Marguerite Duras et le fait divers suivi de Lectures de La Vie tranquille

sous la direction de Sylvie Loignon

Paris, Classiques Garnier, coll. La Revue des lettres modernes, 2020

EAN : 9782406106081

251 p. — 38,00 €

 

Information le plus souvent brève et dont la diversité est la caractéristique majeure, le fait divers propose une « mise en discours » et une « mise en récit » d’un fait arrivé dans le réel, engendrant une représentation du réel, de la société et de l’imaginaire collectif, et leur interprétation. Le fait divers démontre autant qu’il montre le réel. Comme l’écrit Merleau-Ponty : « Le goût du fait divers, c’est le désir de voir, et voir c’est deviner dans un pli de visage tout un monde semblable au nôtre. » Le fait divers reflète les structures profondes de l’imaginaire et s’intéresse à toutes les formes que peut prendre la fatalité. Roland Barthes (1) a, quant à lui, mis en exergue certains traits formels caractéristiques du fait divers : « récit à structure immanent », le fait divers ne nécessite pas de connaissances en dehors de lui-même – à la différence du fait politique ou historique. Surtout, le fait divers instaure une déviation par rapport à la norme, selon ce que Barthes appelle les « paradoxes de la causalité », affectant la cause et la coïncidence, et révélant le tragique de l’existence. Ainsi, le fait divers donne à voir la société, les mentalités et les fantasmes qui la régissent et tend au lecteur un miroir singulièrement fascinant et repoussant – en cela il a une fonction cathartique.

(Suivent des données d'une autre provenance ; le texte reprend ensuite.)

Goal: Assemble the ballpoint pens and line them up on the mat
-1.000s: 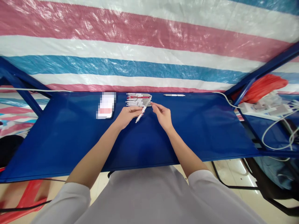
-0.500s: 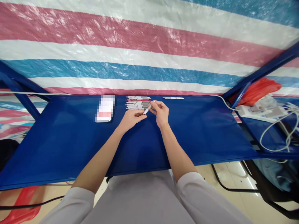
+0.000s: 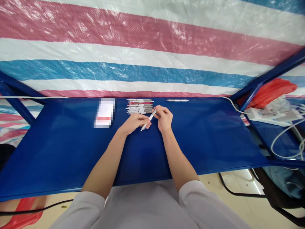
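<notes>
I was in what looked like a makeshift workshop booth, with a striped sheet [image 3: 143, 35] for a wall, blue frame [image 3: 274, 72] flanking my worktop [image 3: 202, 136], a power strip [image 3: 264, 117] to the right, tiled floor [image 3: 245, 183] below.

Pen row [image 3: 139, 108] lies on tabletop [image 3: 209, 136], phone [image 3: 105, 112] to its left, single pen [image 3: 177, 100] to its right. Held pen [image 3: 152, 115] between left hand [image 3: 134, 123] and right hand [image 3: 165, 119], before row. Tarpaulin [image 3: 143, 55] behind tabletop.
</notes>
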The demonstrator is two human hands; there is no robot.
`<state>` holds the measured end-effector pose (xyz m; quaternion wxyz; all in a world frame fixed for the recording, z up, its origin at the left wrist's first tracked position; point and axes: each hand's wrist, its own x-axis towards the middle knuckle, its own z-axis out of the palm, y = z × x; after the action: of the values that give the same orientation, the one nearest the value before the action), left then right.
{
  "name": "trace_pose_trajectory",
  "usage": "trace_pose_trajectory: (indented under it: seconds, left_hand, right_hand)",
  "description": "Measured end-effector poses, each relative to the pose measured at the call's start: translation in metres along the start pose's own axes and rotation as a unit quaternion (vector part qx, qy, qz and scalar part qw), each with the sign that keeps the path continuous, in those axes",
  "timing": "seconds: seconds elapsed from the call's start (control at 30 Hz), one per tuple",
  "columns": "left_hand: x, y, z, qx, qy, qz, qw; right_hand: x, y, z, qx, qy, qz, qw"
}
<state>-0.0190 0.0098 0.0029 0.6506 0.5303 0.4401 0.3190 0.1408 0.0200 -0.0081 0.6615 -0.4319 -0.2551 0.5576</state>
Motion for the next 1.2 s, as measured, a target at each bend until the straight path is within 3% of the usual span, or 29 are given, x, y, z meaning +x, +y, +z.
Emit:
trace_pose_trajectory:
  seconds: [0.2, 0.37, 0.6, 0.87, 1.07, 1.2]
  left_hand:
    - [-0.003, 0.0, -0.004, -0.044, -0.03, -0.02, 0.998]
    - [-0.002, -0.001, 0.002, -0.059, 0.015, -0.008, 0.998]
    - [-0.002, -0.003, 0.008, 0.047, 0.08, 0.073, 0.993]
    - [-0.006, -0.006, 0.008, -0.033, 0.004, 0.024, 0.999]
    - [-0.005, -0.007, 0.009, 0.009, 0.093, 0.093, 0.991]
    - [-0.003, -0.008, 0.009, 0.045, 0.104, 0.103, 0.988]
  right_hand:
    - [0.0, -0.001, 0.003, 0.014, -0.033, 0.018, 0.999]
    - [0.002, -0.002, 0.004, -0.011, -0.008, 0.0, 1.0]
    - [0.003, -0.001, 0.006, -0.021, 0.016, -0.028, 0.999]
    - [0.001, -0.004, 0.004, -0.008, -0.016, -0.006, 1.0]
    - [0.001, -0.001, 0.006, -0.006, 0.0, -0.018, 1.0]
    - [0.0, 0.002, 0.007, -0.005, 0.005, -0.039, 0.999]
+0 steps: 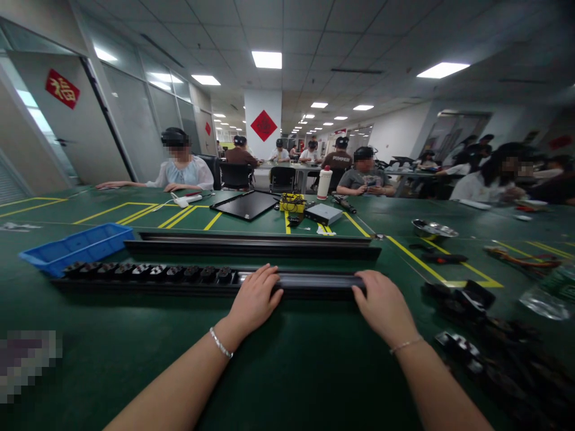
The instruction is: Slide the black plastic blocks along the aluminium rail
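Note:
A long black rail (318, 282), a channel with a shiny inner strip, lies across the table before me. A row of several black socket modules (175, 273) sits in its left part. My left hand (256, 296) grips the rail just right of the last module, fingers over the far edge and thumb on the near side. Around the rail's right end curls my right hand (386, 302), its thumb on the near edge. Parallel behind it lies a second black rail (256, 246), touched by neither hand.
A blue tray (81, 246) stands at left. Several dark modules (498, 341) are heaped at right, near a plastic bottle (552, 293) and a metal bowl (433, 229). Farther back are a black panel (246, 205), a grey box (323, 214) and seated people.

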### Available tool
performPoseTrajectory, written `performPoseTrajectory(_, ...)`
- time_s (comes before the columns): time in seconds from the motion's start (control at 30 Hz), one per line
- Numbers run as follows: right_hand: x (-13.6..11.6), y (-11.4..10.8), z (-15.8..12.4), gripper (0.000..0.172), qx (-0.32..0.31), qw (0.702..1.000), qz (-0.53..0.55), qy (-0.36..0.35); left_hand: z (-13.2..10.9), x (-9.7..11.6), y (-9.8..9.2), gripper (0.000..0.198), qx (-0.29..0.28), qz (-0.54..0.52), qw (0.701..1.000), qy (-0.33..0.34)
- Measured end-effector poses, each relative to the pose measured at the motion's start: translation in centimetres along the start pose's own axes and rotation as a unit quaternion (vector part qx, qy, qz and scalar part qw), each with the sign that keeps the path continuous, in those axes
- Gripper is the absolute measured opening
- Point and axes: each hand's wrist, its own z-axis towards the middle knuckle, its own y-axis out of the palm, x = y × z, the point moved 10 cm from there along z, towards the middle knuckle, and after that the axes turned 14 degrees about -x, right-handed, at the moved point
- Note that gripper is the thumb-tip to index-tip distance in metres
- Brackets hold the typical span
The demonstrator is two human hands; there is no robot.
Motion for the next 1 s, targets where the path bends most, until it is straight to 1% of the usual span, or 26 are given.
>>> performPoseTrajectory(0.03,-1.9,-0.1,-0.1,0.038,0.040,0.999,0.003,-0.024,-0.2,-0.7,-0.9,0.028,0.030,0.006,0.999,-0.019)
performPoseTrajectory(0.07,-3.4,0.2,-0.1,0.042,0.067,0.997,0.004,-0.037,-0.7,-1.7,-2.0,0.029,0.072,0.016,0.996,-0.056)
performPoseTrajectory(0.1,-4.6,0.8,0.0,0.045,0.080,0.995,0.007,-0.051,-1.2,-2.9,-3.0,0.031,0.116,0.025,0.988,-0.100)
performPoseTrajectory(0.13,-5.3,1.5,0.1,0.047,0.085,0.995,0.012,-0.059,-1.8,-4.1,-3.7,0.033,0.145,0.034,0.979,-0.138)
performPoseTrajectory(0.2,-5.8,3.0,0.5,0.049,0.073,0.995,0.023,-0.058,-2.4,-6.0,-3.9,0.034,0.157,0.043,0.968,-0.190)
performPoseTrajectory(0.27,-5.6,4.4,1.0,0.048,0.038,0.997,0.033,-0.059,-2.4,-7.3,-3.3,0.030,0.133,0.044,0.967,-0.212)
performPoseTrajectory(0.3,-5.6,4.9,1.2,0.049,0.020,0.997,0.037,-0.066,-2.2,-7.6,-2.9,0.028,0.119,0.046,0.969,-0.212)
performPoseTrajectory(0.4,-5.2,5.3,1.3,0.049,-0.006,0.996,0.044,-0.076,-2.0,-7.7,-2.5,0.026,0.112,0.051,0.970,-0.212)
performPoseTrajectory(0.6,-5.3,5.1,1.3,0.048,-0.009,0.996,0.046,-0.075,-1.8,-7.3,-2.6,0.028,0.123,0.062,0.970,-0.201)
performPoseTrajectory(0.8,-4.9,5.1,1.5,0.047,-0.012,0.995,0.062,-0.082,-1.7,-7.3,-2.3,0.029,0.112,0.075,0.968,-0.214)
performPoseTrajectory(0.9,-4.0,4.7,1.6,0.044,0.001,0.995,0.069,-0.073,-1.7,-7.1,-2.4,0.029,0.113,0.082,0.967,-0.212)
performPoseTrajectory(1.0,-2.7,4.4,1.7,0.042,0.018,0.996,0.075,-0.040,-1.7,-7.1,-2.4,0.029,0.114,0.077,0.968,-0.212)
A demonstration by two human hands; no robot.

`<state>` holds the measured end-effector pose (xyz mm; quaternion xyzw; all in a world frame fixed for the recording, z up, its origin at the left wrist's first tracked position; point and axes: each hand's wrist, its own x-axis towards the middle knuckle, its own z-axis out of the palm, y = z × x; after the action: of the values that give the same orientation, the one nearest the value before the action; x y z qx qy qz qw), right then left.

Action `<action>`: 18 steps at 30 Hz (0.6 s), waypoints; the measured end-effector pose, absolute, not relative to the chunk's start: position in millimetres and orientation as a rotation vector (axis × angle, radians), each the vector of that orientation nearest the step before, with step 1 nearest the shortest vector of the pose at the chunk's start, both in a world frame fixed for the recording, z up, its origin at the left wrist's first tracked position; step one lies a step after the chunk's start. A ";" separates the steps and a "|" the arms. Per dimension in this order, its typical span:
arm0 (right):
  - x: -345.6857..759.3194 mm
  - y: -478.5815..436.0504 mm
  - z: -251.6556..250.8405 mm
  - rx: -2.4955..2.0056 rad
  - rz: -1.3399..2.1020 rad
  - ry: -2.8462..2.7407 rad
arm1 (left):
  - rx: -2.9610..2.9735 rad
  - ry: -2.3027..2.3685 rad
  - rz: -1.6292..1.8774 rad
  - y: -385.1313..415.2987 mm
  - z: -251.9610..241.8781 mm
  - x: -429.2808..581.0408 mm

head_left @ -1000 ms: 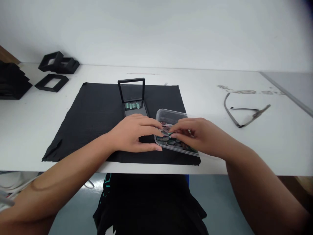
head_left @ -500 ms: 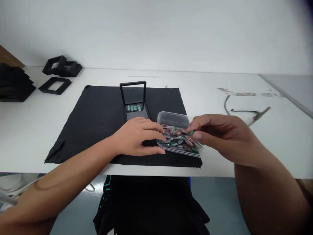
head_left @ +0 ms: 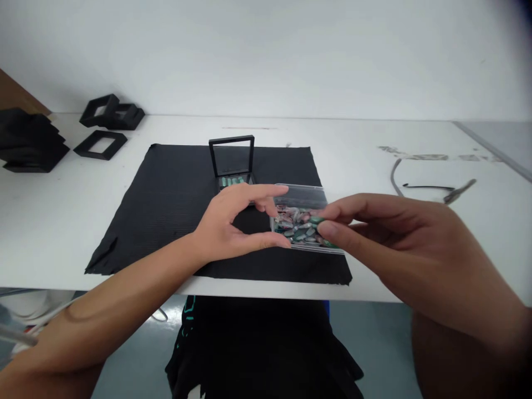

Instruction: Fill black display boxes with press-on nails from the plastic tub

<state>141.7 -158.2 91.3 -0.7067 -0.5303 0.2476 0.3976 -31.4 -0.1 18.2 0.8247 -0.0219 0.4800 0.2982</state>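
“One green oval piece (head_left: 316, 220): which hand has it?”

“The right hand (head_left: 399, 238), pinching it between thumb and fingertips; so small a thing likely leaves room for little more. It shows against the three-o'clock side of the clear plastic tub (head_left: 301, 194).”

“And the left hand (head_left: 230, 224)?”

“Released, nothing in its grasp, fingers and thumb spread at the tub's nine o'clock. Perhaps that guards the tub, though I cannot tell whether it touches.”

“What fills the tub?”

“Jumbled green, pink and grey pieces (head_left: 299, 227), kept close for easy picking, I'd judge.”

“Farther out?”

“Toward ten o'clock from the tub, a black display case (head_left: 231, 139) with its lid raised, probably for access; a row of green pieces (head_left: 230, 181) lies inside, partly behind the left hand. The black mat (head_left: 166, 210) underneath maybe protects the desk (head_left: 361, 160).”

“Beyond?”

“Black frames (head_left: 116, 145) farther along ten o'clock, a dark stack (head_left: 31, 141) past them toward nine, and glasses (head_left: 459, 192) between two and three, seemingly kept aside for working room.”
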 end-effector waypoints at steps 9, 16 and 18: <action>126.7 -144.2 82.8 -1.718 0.821 -1.339 | 2.185 -0.180 1.382 -2.9 22.3 -31.1; 127.9 -143.8 82.7 -1.689 0.864 -1.353 | 2.172 -0.056 1.361 -8.1 23.5 -34.2; 128.7 -144.1 81.8 -1.667 0.884 -1.330 | 2.142 -0.033 1.343 -10.0 24.6 -34.6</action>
<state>128.7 -144.1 81.8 -0.6603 -0.5270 0.3500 0.4045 -34.6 -10.0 24.6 0.8076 -0.0125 0.5064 0.3020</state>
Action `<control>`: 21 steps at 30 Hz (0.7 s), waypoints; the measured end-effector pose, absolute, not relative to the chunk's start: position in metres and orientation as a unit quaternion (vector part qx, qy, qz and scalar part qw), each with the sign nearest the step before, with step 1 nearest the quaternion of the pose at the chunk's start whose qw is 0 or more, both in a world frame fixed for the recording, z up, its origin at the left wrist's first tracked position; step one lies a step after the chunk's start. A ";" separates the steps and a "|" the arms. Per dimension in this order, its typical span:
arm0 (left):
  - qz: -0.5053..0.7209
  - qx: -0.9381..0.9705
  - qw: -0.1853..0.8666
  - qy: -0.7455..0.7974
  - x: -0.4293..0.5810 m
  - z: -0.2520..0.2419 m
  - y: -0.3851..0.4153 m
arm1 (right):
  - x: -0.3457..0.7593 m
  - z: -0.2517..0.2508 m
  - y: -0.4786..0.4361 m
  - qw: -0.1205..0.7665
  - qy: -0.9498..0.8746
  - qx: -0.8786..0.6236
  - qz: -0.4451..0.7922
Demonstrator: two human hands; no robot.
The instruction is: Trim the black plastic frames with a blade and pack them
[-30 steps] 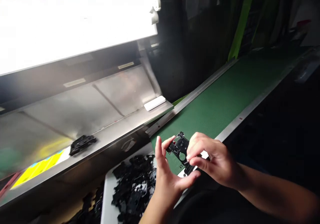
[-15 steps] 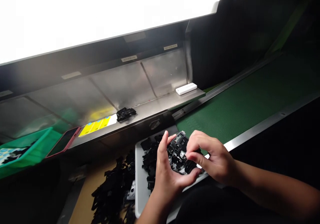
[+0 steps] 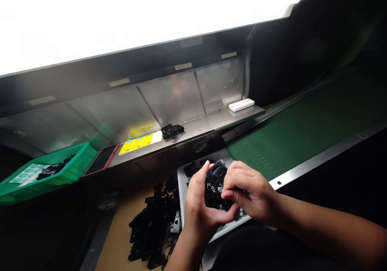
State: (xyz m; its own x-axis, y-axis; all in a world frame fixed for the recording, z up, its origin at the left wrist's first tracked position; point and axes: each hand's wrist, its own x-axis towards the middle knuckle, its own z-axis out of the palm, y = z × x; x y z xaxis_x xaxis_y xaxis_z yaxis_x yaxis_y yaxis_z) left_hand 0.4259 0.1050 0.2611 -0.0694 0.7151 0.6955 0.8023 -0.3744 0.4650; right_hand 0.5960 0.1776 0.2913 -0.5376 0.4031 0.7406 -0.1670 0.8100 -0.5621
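A black moulded plastic part (image 3: 218, 171) with a curved ridge and a squarish frame is held up over the pale tray. My left hand (image 3: 198, 206) spans it, fingers on the far side and thumb on the near side. Against the part's right side, my right hand (image 3: 252, 190) is closed, its thumb and forefinger pinched together. What sits in that pinch is hidden behind the fingers. Beneath both hands, the light grey tray (image 3: 182, 190) contains many similar black parts, some with silvery pieces.
Loose black parts (image 3: 151, 226) are heaped on brown cardboard (image 3: 113, 238) left of the tray. A metal shelf (image 3: 199, 128) bears a black part (image 3: 172, 131), yellow label sheet (image 3: 137, 143), phone (image 3: 101, 159) and white device (image 3: 242, 105). A green bin (image 3: 81, 162) stands left; a green conveyor belt (image 3: 302, 138) runs right.
The view has swung left, so the shelf and tray appear farther right. Both hands keep nearly the same pose around the black part, with the right fingers slightly nearer the left hand.
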 end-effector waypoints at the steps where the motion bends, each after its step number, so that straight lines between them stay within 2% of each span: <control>1: -0.469 -0.683 0.057 -0.557 0.420 0.260 0.103 | 0.590 0.289 0.175 0.471 -0.827 -0.075 0.296; 6: -0.436 -0.694 0.044 -0.571 0.391 0.254 0.090 | 0.563 0.276 0.163 0.452 -0.839 -0.077 0.293; 9: -0.431 -0.689 0.030 -0.582 0.376 0.249 0.082 | 0.547 0.270 0.159 0.455 -0.821 -0.087 0.334; 13: -0.426 -0.673 -0.002 -0.605 0.356 0.242 0.072 | 0.530 0.260 0.157 0.513 -0.730 -0.103 0.439; 17: -0.413 -0.649 -0.029 -0.639 0.329 0.228 0.065 | 0.523 0.243 0.159 0.584 -0.647 -0.129 0.472; 21: -0.378 -0.619 -0.040 -0.687 0.284 0.190 0.071 | 0.539 0.223 0.161 0.559 -0.644 -0.195 0.485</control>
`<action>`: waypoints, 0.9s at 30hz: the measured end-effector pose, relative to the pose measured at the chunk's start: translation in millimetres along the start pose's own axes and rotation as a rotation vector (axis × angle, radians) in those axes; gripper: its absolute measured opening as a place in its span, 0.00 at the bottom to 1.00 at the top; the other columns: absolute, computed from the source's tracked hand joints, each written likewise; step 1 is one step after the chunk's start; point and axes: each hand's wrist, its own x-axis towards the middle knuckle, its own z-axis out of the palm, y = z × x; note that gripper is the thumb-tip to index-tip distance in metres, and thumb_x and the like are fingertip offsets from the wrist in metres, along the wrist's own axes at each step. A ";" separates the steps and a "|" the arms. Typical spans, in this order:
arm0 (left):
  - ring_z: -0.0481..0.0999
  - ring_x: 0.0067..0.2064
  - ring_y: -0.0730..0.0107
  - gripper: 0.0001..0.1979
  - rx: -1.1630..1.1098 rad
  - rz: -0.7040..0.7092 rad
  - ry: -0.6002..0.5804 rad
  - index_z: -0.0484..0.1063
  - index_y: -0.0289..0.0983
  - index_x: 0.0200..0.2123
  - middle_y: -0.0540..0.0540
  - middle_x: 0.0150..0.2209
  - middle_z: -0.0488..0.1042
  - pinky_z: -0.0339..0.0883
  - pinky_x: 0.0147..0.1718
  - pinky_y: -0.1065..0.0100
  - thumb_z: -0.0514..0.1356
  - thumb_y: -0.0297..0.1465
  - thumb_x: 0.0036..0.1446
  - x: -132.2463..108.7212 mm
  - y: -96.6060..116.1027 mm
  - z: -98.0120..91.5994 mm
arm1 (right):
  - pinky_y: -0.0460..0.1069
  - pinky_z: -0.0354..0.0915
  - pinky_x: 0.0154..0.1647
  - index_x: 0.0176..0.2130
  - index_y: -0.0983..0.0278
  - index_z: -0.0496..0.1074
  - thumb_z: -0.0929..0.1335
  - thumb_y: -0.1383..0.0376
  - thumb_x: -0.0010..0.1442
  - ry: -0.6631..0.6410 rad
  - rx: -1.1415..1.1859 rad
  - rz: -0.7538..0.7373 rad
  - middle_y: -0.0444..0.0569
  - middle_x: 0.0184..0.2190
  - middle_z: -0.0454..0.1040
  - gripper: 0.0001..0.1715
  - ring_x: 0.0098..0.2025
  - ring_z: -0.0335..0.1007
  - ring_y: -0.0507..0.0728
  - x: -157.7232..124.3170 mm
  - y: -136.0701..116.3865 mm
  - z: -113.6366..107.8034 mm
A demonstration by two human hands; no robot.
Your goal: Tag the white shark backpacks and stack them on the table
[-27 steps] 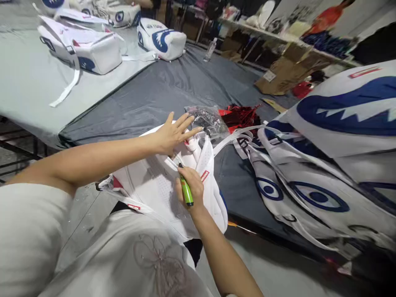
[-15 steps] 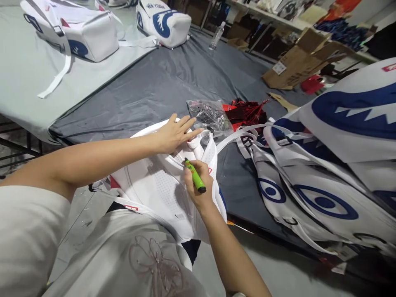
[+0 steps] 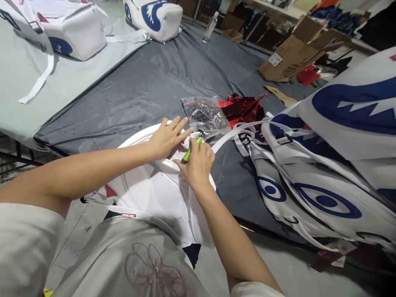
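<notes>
A white backpack (image 3: pixel 154 194) lies back-up at the near edge of the dark grey table cover, its mesh panel facing me. My left hand (image 3: pixel 167 138) rests flat on its top, fingers stretched out near a small white loop. My right hand (image 3: pixel 196 163) is closed round a green lighter (image 3: pixel 190 150), whose black tip points up and away toward that loop. A white strap (image 3: pixel 235 134) runs from the backpack's top to the right.
A clear plastic bag of small parts (image 3: pixel 206 113) and a heap of red tags (image 3: pixel 244 109) lie just beyond my hands. A pile of white-and-blue backpacks (image 3: pixel 324 165) fills the right. More backpacks (image 3: pixel 71 33) sit far left; cardboard boxes (image 3: pixel 293 53) behind.
My right hand has turned the green lighter over and carried it up to the backpack's top, beside my left fingers. The left hand stayed flat in place.
</notes>
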 end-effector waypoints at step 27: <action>0.49 0.70 0.44 0.48 -0.038 -0.241 -0.057 0.42 0.42 0.72 0.34 0.73 0.38 0.61 0.57 0.50 0.66 0.33 0.55 -0.7 0.1 -8.6 | 0.70 0.50 0.64 0.68 0.66 0.52 0.70 0.69 0.57 -0.117 0.071 -0.028 0.68 0.66 0.56 0.45 0.71 0.41 0.74 3.8 3.0 5.1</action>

Selon Roland Barthes toujours, le fait divers a en outre un « pouvoir d’appel paradoxal » pour la littérature : en effet, il a à voir avec l’irreprésentable et n’existe pleinement qu’en deçà du langage, « là où le monde cesse d’être nommé ». Plus qu’une simple source d’inspiration, le fait divers est aussi un défi lancé aux écrivains et à l’écriture. Échangeur entre le familier et le remarquable (ce que notait Foucault), le fait divers confronte l’écrivain à une sorte d’aporie : il questionne les frontières du réel et du fictionnel, du vrai et du vraisemblable, du vraisemblable et de l’invraisemblable.

Comment Marguerite Duras s’est-elle emparée du fait divers ? Très présent dans la production durassienne, le fait divers apparaît comme une source d’inspiration indéniable et permet à l’écrivain d’explorer, voire d’expérimenter différentes formes (texte journalistique, pièce de théâtre, récit empruntant au roman d’investigation…). Peut-on alors parler d’un infléchissement par le fait divers de la forme littéraire qui l’accueille ? et plus encore, peut-on esquisser les grandes lignes d’une esthétique du fait divers ? Le fait divers, s’originant dans le réel, renvoie à un imaginaire qui semble rencontrer celui de l’écrivain, notamment à travers l’évocation de la passion. Dès lors, le fait divers s’inscrit-il à la « marge » de l’œuvre ou n’est-ce pas plutôt une question centrale si tant est que la figure du criminel se constitue en figure quasi mythologique chez Duras ? Le fait divers est ainsi singulièrement transposé, voire transformé par cet imaginaire à l’œuvre. Il fait passer du réel à la fiction et souligne, peut-être, la porosité entre ces deux domaines. Il interroge le rapport qu’entretient l’écrivain avec le réel.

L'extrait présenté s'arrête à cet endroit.